Deutsche Bank (DB - Get Report) , the German lender facing doubts about its ability to weather big losses, has securitized at least $2.5 billion of corporate loans in a transaction designed to curb risk and bolster measures of financial strength, a person with knowledge of the plan said.
The deal priced last week and involved the sale of $209 million of bonds to investors, the person said. The transaction, known as a synthetic collateralized debt obligation, or CLO, works like insurance so that investors take the first hit when the underlying loans go bad. Such deals allow lenders to reclassify the loans as less risky, allowing banks to reduce the amount of capital that must be held as a buffer against losses.

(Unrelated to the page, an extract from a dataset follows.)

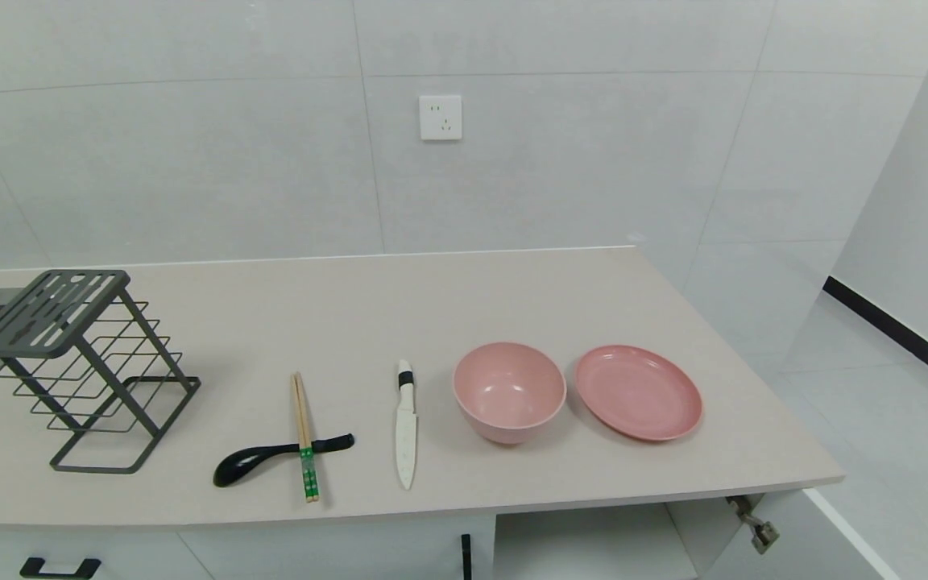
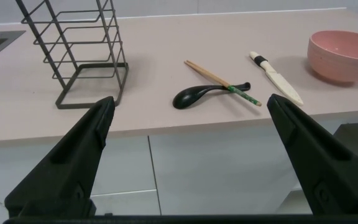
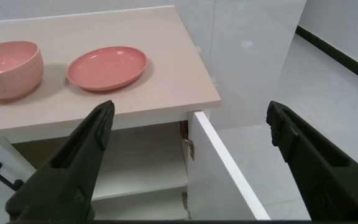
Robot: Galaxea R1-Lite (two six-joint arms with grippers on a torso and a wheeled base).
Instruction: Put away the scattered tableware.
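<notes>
Left hand (image 2: 190, 107): fingers spread wide and holding nothing; it sits in front of the desk (image 1: 432, 298), facing the spoon.
Right hand (image 3: 190, 107): likewise wide open and empty, off the desk's right front corner.
Tableware: we find a row near the front edge, running from a black spoon (image 1: 271, 459), through chopsticks (image 1: 304, 439) lying across its handle and a white knife (image 1: 406, 423), to a pink bowl (image 1: 508, 391) with a pink plate (image 1: 638, 392) just beside it.
Handling: we judge the chopsticks light and apt to roll, so pinch both mid-length and lift them before the spoon. The knife is stiff; take it by the banded handle at its far end. Bowl and plate look light and smooth; grip each by the rim.
Surroundings: a wire rack (image 1: 81, 366) stands at the desk's left end, and there is a wall socket (image 1: 441, 118) behind.
Obstruction: an open cupboard door (image 3: 225, 168) juts out under the desk's right end, near the right hand.
</notes>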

While Deutsche Bank says CLOs are common risk-management tools, the latest transaction is the first of its kind this year and shows the lender is using all available means to bolster capital without selling new shares. The bank securitized at least $11 billion of loans last year.

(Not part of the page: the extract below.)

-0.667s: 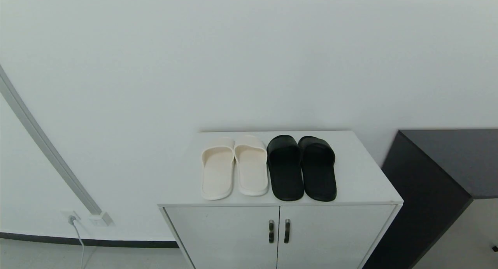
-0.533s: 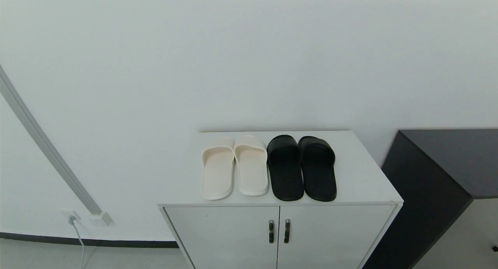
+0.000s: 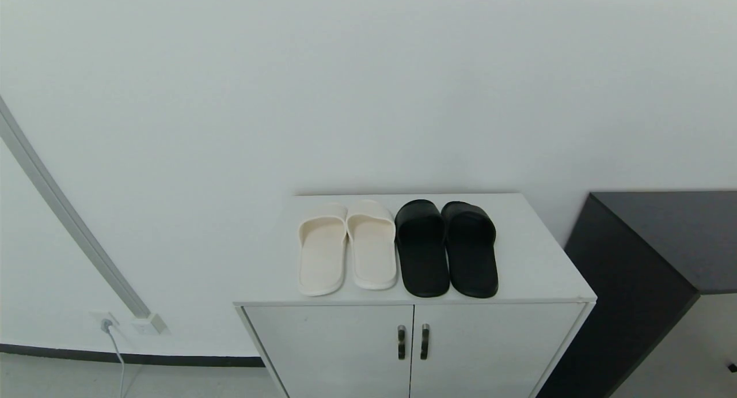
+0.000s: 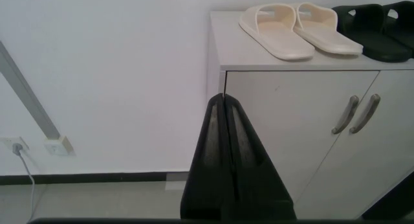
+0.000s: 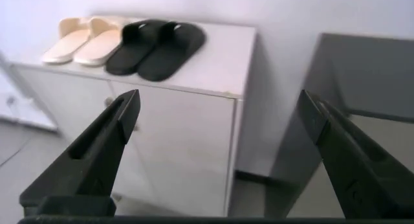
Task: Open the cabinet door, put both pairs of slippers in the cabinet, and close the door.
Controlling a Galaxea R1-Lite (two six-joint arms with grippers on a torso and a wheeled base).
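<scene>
A white cabinet (image 3: 535, 265) stands against the wall with both doors shut, its two metal handles (image 3: 412, 341) side by side at the middle. On its top lie a cream pair of slippers (image 3: 346, 248) and a black pair of slippers (image 3: 448, 248), toes toward the wall. In the left wrist view my left gripper (image 4: 224, 104) is shut, held in front of the cabinet's (image 4: 284, 133) left front corner, below the cream slippers (image 4: 299, 28). In the right wrist view my right gripper (image 5: 220, 107) is open wide, well back from the cabinet (image 5: 181, 140) and the black slippers (image 5: 155, 46).
A dark cabinet (image 3: 650, 271) stands close on the white cabinet's right. On the left, a wall socket with a cable (image 3: 109, 329) and a slanted grey conduit (image 3: 63, 213) sit on the wall. Bare floor lies in front.
</scene>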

"Deutsche Bank has successfully implemented several dozen similar transactions over the past 15 years and is comfortable with this well-tested approach," the lender said in an e-mailed statement. "These transactions are useful to any bank seeking to manage risk."
The Frankfurt-based bank's shares have tumbled 51% this year to their lowest levels since the 1980s as worries mounted that its capital -- the buffer of extra assets that's supposed to protect depositors - might not be sufficient to meet regulatory minimums if unusually large losses materialize.
Those concerns were amplified this month after the lender confirmed the U.S. Department of Justice is seeking as much as $14 billion to settle probes into mortgage-backed securities. Deutsche Bank has said it expects the amount to be materially lower.
The shares have slid further recently on speculation the German government wouldn't be as willing as previously thought to provide emergency financial backing to Deutsche, the nation's biggest bank.
Analysts for Swiss lender Credit Suisse project that Deutsche Bank could need an additional 7 billion euros of capital ($7.8 billion) to meet expected regulatory requirements.
Although it wasn't clear how much capital relief the latest transaction will provide, it would be nowhere near Credit Suisse's projection, investors familiar with such deals said.
The German lender said separately that it agreed to sell its Abbey Life insurance business in the U.K. to Phoenix Group for £935 million ($1.2 billion). The deal will improve the bank's position, CEO John Cryan said in a statement, boosting a measure of the safest form of regulatory capital by 10 basis points. That ratio stood at 10.8% as of the end of the second quarter.
The impact of the securitization deal, meanwhile, will be reflected in the bank's results for the third quarter, according to the person with knowledge of the matter.
The new CLO, known as CRAFT 2016-1, didn't come cheap. The bonds were priced so that investors receive an interest rate of 13.5 percentage points over the London interbank offered rate, or Libor, which is the global benchmark for short-term interest rates.
The previous CRAFT deal, a securitization of $5.5 billion of corporate loans in June 2015, paid investors just 9.25 percentage points over Libor, data show.